## PROBLEM DESCRIPTION
The data beneath this task has to be reprinted character for character.

## DATA EXTRACT

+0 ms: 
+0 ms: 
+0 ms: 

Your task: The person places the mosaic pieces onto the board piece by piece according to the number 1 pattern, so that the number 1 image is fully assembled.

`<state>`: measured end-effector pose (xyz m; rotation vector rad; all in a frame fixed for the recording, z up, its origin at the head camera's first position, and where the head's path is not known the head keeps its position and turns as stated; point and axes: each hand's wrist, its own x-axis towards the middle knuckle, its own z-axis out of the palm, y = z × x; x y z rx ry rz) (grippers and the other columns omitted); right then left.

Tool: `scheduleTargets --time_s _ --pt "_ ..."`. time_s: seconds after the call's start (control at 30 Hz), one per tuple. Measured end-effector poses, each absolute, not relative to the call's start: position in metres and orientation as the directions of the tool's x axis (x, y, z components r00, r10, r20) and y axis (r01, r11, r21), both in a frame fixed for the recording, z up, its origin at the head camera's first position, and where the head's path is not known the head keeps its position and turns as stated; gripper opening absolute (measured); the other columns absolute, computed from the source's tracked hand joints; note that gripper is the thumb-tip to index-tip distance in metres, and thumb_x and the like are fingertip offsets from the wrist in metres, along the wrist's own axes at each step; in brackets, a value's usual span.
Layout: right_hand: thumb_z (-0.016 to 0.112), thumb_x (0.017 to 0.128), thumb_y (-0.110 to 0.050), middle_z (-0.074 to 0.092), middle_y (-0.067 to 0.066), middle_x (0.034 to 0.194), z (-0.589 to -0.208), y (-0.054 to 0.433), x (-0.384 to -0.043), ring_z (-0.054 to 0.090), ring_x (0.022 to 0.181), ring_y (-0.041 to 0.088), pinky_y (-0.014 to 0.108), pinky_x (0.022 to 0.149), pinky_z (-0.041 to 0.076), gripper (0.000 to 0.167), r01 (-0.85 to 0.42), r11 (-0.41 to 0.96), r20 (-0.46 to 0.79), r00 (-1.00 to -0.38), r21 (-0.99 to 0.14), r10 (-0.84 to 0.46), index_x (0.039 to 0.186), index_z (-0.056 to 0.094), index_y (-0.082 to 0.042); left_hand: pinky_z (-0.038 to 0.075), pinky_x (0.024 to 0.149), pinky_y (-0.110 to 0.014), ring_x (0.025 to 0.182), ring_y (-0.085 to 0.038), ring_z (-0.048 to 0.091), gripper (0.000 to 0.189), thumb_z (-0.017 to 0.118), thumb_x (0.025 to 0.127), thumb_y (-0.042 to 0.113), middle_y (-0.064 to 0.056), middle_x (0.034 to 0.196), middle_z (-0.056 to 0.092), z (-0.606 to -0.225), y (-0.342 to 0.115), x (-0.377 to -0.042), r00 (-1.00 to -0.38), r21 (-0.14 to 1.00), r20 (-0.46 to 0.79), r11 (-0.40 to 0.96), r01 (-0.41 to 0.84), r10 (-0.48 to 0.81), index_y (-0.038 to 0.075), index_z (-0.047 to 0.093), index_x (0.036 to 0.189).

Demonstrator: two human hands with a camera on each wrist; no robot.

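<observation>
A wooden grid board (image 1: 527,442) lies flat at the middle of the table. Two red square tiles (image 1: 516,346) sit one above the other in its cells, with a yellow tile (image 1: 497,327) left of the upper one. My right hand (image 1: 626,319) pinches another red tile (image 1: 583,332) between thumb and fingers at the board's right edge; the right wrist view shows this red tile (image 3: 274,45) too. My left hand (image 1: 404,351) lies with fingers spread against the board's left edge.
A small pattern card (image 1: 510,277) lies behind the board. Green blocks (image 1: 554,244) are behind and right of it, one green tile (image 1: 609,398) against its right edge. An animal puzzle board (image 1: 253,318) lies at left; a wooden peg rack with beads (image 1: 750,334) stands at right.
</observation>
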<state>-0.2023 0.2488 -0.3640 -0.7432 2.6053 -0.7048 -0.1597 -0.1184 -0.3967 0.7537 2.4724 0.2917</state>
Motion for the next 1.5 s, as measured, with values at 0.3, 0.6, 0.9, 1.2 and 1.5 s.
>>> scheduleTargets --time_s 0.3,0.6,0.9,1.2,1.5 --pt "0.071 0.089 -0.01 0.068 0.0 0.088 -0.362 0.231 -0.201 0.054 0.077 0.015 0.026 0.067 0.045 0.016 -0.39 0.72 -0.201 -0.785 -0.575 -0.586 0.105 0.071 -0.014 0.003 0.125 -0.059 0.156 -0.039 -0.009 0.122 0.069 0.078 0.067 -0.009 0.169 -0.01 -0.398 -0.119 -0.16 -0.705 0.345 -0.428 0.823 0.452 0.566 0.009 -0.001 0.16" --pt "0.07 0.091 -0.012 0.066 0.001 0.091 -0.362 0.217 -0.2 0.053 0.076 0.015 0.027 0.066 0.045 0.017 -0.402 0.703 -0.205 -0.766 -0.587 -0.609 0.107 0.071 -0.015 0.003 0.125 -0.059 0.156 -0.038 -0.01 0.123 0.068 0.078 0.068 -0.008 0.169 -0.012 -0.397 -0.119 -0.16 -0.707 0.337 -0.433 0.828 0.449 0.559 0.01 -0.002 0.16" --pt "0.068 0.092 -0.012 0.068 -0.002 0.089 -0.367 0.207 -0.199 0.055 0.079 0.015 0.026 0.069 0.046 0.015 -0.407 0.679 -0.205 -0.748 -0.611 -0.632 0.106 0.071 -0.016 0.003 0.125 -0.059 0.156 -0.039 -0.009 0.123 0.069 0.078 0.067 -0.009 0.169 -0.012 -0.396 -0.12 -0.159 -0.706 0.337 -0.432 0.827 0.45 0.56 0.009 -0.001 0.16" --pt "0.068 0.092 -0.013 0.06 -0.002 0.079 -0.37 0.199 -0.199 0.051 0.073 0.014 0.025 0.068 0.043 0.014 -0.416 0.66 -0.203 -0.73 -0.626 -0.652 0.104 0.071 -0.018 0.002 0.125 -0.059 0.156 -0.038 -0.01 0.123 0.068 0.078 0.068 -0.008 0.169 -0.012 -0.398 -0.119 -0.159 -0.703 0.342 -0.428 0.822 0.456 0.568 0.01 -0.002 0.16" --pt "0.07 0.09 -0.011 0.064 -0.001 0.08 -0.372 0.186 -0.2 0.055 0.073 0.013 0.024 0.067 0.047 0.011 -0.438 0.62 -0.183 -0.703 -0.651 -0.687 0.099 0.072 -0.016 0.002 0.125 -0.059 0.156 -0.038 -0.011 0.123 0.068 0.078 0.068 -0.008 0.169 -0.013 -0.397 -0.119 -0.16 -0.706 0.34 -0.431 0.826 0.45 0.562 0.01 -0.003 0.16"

## ANSWER TO THE PROBLEM
+0 ms: 
+0 ms: 
+0 ms: 

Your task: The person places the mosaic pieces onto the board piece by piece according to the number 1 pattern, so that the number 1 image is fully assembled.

`<state>`: measured end-effector pose (xyz m; rotation vector rad; all in a frame fixed for the recording, z up, its origin at the head camera's first position, and where the head's path is not known the head keeps its position and turns as stated; point and axes: each hand's wrist, its own x-axis towards the middle knuckle, its own z-axis out of the palm, y = z × x; x y z rx ry rz) (grippers and the other columns omitted); right then left.

Tool: `scheduleTargets --time_s _ --pt "_ ..."`. time_s: seconds after the call's start (control at 30 Hz), one per tuple. Measured end-effector poses, each absolute, not relative to the call's start: position in metres and orientation as the directions of the tool's x axis (x, y, z components r00, r10, r20) and y axis (r01, r11, r21), both in a frame fixed for the recording, z up, its origin at the head camera's first position, and where the head's path is not known the head keeps its position and turns as stated; gripper opening absolute (measured); the other columns absolute, computed from the source's tracked hand joints; note that gripper is the thumb-tip to index-tip distance in metres, and thumb_x and the like are fingertip offsets from the wrist in metres, along the wrist's own axes at each step; in brackets, a value's usual span.
Layout: right_hand: thumb_z (-0.016 to 0.112), thumb_x (0.017 to 0.128), thumb_y (-0.110 to 0.050), middle_z (-0.074 to 0.092), middle_y (-0.067 to 0.066), middle_x (0.034 to 0.194), z (-0.589 to -0.208), y (-0.054 to 0.433), x (-0.384 to -0.043), ring_z (-0.054 to 0.090), ring_x (0.022 to 0.181), ring_y (-0.041 to 0.088), pinky_y (-0.014 to 0.108), pinky_x (0.022 to 0.149), pinky_z (-0.041 to 0.076), gripper (0.000 to 0.167), r01 (-0.85 to 0.42), r11 (-0.41 to 0.96), r20 (-0.46 to 0.79), r00 (-1.00 to -0.38), r21 (-0.99 to 0.14), r10 (-0.84 to 0.46), index_x (0.039 to 0.186), index_z (-0.056 to 0.094), index_y (-0.082 to 0.042); left_hand: pinky_z (-0.038 to 0.075), pinky_x (0.024 to 0.149), pinky_y (-0.110 to 0.014), ring_x (0.025 to 0.182), ring_y (-0.085 to 0.038), ring_z (-0.048 to 0.091), gripper (0.000 to 0.189), thumb_z (-0.017 to 0.118), thumb_x (0.025 to 0.127), thumb_y (-0.042 to 0.113), middle_y (-0.064 to 0.056), middle_x (0.034 to 0.196), middle_z (-0.056 to 0.092), z (-0.606 to -0.225), y (-0.342 to 0.115), x (-0.377 to -0.042), r00 (-1.00 to -0.38), r21 (-0.14 to 1.00), r20 (-0.46 to 0.79), r11 (-0.40 to 0.96), r01 (-0.41 to 0.84), r10 (-0.48 to 0.81), index_y (-0.038 to 0.075), index_z (-0.047 to 0.093), index_x (0.036 to 0.189).

Demonstrator: two human hands with a camera on each wrist; no robot.

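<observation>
A wooden grid board (image 1: 527,442) lies flat at the middle of the table. Two red square tiles (image 1: 516,346) sit one above the other in its cells, with a yellow tile (image 1: 497,327) left of the upper one. My right hand (image 1: 626,319) pinches another red tile (image 1: 583,332) between thumb and fingers at the board's right edge; the right wrist view shows this red tile (image 3: 274,45) too. My left hand (image 1: 404,351) lies with fingers spread against the board's left edge.
A small pattern card (image 1: 510,277) lies behind the board. Green blocks (image 1: 554,244) are behind and right of it, one green tile (image 1: 609,398) against its right edge. An animal puzzle board (image 1: 253,318) lies at left; a wooden peg rack with beads (image 1: 750,334) stands at right.
</observation>
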<state>-0.2023 0.2488 -0.3640 -0.7432 2.6053 -0.7048 -0.1597 -0.1184 -0.3967 0.7537 2.4724 0.2917</state>
Motion for the next 1.5 s, as measured, with values at 0.3, 0.6, 0.9, 1.2 and 1.5 s.
>>> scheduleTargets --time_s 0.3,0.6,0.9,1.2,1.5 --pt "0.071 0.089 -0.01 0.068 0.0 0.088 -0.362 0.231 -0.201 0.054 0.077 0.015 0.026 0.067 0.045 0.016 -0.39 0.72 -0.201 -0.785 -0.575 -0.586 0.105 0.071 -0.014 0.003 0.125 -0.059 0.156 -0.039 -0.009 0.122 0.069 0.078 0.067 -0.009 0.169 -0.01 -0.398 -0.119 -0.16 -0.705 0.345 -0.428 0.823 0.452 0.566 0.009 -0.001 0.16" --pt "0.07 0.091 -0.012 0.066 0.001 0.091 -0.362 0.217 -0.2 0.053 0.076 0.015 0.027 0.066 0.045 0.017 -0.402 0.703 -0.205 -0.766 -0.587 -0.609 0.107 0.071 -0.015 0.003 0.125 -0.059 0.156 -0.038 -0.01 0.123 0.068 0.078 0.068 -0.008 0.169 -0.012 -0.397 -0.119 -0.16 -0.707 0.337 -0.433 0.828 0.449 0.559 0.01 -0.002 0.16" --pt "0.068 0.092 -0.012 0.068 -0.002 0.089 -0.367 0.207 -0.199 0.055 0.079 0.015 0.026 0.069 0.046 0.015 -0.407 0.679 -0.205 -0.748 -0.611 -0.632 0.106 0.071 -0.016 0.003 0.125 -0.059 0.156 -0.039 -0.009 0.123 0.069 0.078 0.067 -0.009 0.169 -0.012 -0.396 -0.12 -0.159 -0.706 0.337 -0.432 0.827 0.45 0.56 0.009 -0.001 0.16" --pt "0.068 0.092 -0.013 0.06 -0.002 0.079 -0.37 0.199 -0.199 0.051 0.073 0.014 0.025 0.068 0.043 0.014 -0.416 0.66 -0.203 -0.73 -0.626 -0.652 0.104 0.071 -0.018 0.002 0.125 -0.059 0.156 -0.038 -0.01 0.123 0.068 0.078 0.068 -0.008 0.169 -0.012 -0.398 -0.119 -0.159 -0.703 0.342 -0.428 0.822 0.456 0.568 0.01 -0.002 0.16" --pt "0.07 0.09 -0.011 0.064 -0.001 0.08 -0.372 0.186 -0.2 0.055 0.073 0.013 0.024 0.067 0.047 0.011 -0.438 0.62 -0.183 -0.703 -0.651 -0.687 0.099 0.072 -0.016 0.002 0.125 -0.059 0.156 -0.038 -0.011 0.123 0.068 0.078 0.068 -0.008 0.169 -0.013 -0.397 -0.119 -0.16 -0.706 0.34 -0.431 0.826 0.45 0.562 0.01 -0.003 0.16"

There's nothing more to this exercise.